**Work task**
Output only the lines from the one holding "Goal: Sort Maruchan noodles" to the end of the data below, please, copied exactly.

========================================

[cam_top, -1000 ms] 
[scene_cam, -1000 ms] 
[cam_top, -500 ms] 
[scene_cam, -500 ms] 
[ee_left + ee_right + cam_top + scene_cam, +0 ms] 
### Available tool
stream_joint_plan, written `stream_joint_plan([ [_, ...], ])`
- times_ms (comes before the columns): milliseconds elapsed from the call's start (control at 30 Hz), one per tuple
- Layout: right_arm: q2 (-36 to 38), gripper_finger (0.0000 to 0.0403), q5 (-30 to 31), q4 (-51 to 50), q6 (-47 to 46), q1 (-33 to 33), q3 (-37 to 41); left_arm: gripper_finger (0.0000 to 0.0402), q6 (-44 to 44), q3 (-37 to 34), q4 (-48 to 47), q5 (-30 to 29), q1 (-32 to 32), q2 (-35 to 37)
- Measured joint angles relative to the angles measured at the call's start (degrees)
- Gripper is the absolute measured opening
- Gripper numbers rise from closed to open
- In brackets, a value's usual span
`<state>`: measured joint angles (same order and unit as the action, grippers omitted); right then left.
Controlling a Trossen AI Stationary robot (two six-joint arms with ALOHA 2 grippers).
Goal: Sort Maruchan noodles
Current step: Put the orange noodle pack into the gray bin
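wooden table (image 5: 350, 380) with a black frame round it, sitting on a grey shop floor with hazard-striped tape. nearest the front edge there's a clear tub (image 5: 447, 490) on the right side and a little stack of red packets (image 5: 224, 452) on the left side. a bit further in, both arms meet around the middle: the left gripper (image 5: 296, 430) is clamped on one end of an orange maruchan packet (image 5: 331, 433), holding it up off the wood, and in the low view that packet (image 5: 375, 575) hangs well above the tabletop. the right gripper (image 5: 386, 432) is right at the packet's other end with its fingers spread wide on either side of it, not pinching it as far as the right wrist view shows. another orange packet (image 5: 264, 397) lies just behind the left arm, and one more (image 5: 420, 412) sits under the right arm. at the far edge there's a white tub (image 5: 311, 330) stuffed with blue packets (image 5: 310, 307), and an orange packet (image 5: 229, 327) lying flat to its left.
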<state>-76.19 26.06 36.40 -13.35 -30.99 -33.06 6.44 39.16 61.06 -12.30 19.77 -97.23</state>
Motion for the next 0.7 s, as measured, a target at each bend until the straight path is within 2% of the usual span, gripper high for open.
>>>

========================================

**Written solution**
Goal: Sort Maruchan noodles
Current step: Put the orange noodle pack into the gray bin
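wooden table (image 5: 350, 380) with a black frame round it, sitting on a grey shop floor with hazard-striped tape. nearest the front edge there's a clear tub (image 5: 447, 490) on the right side and a little stack of red packets (image 5: 224, 452) on the left side. a bit further in, both arms meet around the middle: the left gripper (image 5: 296, 430) is clamped on one end of an orange maruchan packet (image 5: 331, 433), holding it up off the wood, and in the low view that packet (image 5: 375, 575) hangs well above the tabletop. the right gripper (image 5: 386, 432) is right at the packet's other end with its fingers spread wide on either side of it, not pinching it as far as the right wrist view shows. another orange packet (image 5: 264, 397) lies just behind the left arm, and one more (image 5: 420, 412) sits under the right arm. at the far edge there's a white tub (image 5: 311, 330) stuffed with blue packets (image 5: 310, 307), and an orange packet (image 5: 229, 327) lying flat to its left.
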<state>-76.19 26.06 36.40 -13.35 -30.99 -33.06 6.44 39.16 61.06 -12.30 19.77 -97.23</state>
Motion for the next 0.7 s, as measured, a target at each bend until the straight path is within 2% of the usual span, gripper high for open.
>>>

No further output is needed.